Enfin, c’est le sommet, La brèche (2200 m) sûrement le col le plus difficile que j’ai pu monter. 5 ou 6 Km d’éboulis aussi raide, c’est la première fois que je vois ça mais la récompense est à la hauteur de l’effort consenti. Un panorama a coupé le souffle et mais, il ne faut pas trop traîner, car nous avons mis beaucoup de temps à grimper.
On savoure le paysage quelques instants, les lacs de Capitellu d’un bleu profond et de Melo avec sa verdure environnante.
Nous entamons la descente vers le premier lac et là, surprise !
On s’aperçoit très vite que ce ne sera pas de la tarte. Nous quittons le GR20.
Une chaîne, suivi d’une corde, nous fait descendre la paroi et ce ne sera qu’une succession de passages très techniques. Il faut regarder bien où on met les pieds, mais aussi les mains…
Ce supplice dure jusqu’au refuge du célèbre Théo : c’est la bergerie de Grutelle, terminus de la route goudronnée
de la Restonica.
Cette route longe la vallée de la Restonica, nous la croisons à plusieurs reprises sans jamais l’emprunter. Pour nous, ce sont des chemins très techniques avec une dernière montée (700 m D+) en trace direct dans la pente jusqu’à la bergerie des Cappellace.

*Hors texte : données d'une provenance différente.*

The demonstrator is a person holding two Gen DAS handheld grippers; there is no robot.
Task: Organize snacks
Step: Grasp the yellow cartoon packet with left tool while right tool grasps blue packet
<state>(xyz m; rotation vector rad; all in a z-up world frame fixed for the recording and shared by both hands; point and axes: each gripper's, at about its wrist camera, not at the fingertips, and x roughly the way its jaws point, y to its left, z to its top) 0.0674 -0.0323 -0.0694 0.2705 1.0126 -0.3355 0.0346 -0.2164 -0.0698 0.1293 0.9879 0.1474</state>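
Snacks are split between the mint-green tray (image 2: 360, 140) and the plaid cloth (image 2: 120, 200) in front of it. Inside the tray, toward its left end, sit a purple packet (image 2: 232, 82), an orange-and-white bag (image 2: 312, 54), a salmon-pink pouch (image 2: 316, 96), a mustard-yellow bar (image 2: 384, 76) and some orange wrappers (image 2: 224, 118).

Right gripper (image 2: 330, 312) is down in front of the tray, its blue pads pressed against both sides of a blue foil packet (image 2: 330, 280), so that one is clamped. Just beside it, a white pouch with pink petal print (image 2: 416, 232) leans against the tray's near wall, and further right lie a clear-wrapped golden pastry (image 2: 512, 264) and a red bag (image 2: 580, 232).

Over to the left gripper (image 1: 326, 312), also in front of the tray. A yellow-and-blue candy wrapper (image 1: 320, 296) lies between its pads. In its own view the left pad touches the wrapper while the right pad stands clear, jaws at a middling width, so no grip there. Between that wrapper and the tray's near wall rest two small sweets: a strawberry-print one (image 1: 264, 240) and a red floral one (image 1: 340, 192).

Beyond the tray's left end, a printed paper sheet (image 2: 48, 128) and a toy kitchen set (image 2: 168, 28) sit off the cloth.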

C’est là que Didier a décidé de nous faire son traditionnel coup de calcaire !
Nous sommes sur le plateau d’Alzu, il nous reste 13 KM.

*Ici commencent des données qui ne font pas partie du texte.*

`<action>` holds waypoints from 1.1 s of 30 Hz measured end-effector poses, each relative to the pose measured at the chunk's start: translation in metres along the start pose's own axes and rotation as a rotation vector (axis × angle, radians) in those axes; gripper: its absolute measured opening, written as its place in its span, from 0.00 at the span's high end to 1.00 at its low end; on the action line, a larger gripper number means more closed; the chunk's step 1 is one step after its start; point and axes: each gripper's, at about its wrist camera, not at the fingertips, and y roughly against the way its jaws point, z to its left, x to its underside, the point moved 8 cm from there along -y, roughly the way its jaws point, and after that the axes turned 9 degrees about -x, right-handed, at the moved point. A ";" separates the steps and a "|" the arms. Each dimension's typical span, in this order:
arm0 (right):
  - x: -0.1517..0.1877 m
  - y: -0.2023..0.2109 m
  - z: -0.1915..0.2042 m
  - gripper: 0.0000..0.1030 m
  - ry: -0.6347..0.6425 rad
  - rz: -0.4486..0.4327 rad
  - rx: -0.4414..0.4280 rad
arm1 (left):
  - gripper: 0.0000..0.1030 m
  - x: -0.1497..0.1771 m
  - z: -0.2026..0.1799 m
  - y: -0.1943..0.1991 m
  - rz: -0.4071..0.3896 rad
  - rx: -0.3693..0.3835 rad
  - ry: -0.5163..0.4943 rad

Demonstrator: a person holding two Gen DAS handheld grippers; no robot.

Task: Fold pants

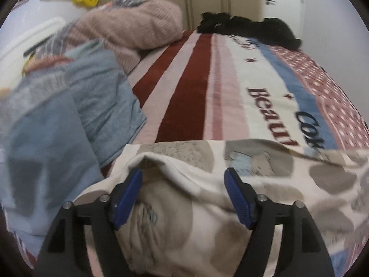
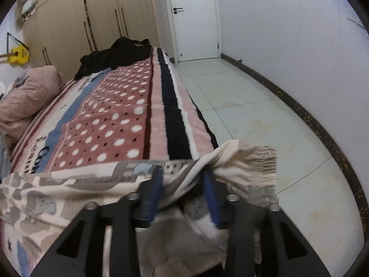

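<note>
Through the left wrist camera we see our left gripper [image 1: 183, 177] spread wide over the cream, grey-patterned pants [image 1: 189, 210] lying across the near end of the bed [image 1: 184, 78] — its blue pads [image 1: 129, 196] straddle a raised fold without pinching it, with a heap of light blue clothing [image 1: 69, 106] just to the left, a pink pillow [image 1: 129, 27] beyond and a black garment [image 1: 249, 30] at the far end. Through the right wrist camera, our right gripper [image 2: 183, 175] sits at the bed's floor-side edge with its pads partly closed around a bunch of the pants [image 2: 69, 191] — the ribbed cuff [image 2: 251, 166] hangs out past them over the tiled floor [image 2: 242, 106].
</note>
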 end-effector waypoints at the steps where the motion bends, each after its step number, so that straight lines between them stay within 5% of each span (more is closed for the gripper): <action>1: 0.004 0.008 0.006 0.59 0.018 -0.003 -0.004 | 0.30 0.001 -0.001 0.009 -0.016 0.002 -0.010; 7: 0.027 0.048 0.069 0.57 0.178 -0.032 -0.123 | 0.29 0.005 -0.030 0.068 -0.099 0.150 -0.055; 13: 0.057 0.030 0.144 0.75 0.282 0.080 -0.356 | 0.29 0.036 -0.101 0.068 -0.007 0.321 -0.188; 20: 0.093 -0.018 0.179 0.87 0.320 0.225 -0.407 | 0.36 0.064 -0.131 0.016 0.108 0.309 -0.247; 33: 0.044 -0.079 0.160 0.93 0.285 0.247 -0.294 | 0.36 -0.001 -0.130 -0.045 0.079 0.222 -0.188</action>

La dernière descente vers Corte traverse d’abord une forêt par un sentier sans pierre, c’est inespéré ! On peut réellement courir un peu. Mais, le parcours continue de nouveau par un pierrier. Il faut rester très attentif pour ne pas se tordre une cheville car il n’y a pas 2 pierres dans le même sens. La nuit tombe et nous continuons à la frontale ce qui nous ralentit encore un peu plus.

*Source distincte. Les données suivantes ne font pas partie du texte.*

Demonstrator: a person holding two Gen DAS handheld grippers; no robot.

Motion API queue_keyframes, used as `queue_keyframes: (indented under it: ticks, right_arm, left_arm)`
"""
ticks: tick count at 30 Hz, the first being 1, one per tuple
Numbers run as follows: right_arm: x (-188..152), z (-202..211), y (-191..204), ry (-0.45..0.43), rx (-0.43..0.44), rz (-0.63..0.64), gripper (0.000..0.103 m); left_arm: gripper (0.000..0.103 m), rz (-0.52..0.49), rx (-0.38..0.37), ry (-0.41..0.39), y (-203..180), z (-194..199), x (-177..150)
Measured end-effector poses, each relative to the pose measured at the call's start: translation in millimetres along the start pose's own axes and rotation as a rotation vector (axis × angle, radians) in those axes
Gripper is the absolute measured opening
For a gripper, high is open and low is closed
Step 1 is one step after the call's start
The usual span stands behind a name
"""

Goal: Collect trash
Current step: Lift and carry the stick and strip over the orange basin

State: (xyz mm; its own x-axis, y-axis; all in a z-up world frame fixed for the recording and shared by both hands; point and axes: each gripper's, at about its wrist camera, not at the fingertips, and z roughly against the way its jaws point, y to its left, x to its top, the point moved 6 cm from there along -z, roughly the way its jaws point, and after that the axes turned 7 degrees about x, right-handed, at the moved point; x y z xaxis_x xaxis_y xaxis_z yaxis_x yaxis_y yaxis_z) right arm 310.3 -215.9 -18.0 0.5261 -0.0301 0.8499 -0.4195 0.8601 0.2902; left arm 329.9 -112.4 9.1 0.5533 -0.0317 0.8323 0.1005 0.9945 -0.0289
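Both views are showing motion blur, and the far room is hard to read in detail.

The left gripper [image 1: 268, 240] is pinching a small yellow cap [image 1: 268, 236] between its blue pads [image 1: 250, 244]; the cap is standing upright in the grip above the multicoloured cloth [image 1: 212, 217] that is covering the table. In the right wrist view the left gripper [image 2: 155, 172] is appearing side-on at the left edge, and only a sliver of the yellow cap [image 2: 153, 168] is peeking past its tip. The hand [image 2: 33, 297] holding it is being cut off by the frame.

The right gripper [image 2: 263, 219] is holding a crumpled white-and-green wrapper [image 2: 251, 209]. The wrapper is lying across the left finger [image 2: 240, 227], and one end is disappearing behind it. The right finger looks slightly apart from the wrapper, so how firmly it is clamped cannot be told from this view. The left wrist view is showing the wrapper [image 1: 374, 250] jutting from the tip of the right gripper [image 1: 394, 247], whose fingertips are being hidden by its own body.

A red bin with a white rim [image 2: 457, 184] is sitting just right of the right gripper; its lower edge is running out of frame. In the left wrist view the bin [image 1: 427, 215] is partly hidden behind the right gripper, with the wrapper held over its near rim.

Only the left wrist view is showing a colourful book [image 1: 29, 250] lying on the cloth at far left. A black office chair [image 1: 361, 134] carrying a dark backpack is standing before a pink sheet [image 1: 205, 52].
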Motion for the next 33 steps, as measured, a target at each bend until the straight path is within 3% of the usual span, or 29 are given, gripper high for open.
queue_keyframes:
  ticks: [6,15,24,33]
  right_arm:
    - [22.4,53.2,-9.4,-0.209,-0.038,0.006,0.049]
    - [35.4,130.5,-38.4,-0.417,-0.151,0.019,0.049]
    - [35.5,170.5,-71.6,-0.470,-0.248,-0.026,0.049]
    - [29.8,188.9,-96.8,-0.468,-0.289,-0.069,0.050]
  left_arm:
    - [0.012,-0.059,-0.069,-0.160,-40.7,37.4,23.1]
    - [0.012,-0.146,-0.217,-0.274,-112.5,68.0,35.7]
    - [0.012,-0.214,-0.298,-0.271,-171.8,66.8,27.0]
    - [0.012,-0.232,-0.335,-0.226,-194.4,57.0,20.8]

Au loin, nous commençons à percevoir les lumières de Corte.
Au bout du chemin, dans le noir, nous entendons des voix connues. C’est notre comité d’accueil qui est là, nous attendant patiemment comme à chaque fois et enfin soulagé de nous voir ensemble et en bonne santé.
La fin du parcours se termine dans les rues de Corte. A notre passage devant chaque restaurant, les gens aux terrasses nous applaudissent. Nous avons même eu droit à une ovation en arrivant sur la place centrale malgré un spectacle en cours.
C’est un peu gênant d’être traités comme des stars !!! Même si on n’est pas les premiers…
En tout cas, nous avons gagné le droit de boire notre petite Pietra (La bière corse), et ça, ça faisait longtemps qu’on en parlait.
Le Restonica trail est vraiment un trail de vacances !!! Une gentille randonnée a préparer presque mieux qu’un ultra car il faut apprendre à courir sur les pierres et les rochers, ce qu'on a largement négligé. Je m’aperçois que chaque trail est à prendre au sérieux. Chaque épreuve a ses caractéristiques propres. A nous de les évaluer au mieux avant de prendre le départ.
Mais, quelle belle journée, nous avons passé tous les trois dans ces décors aussi magnifiques que sauvages.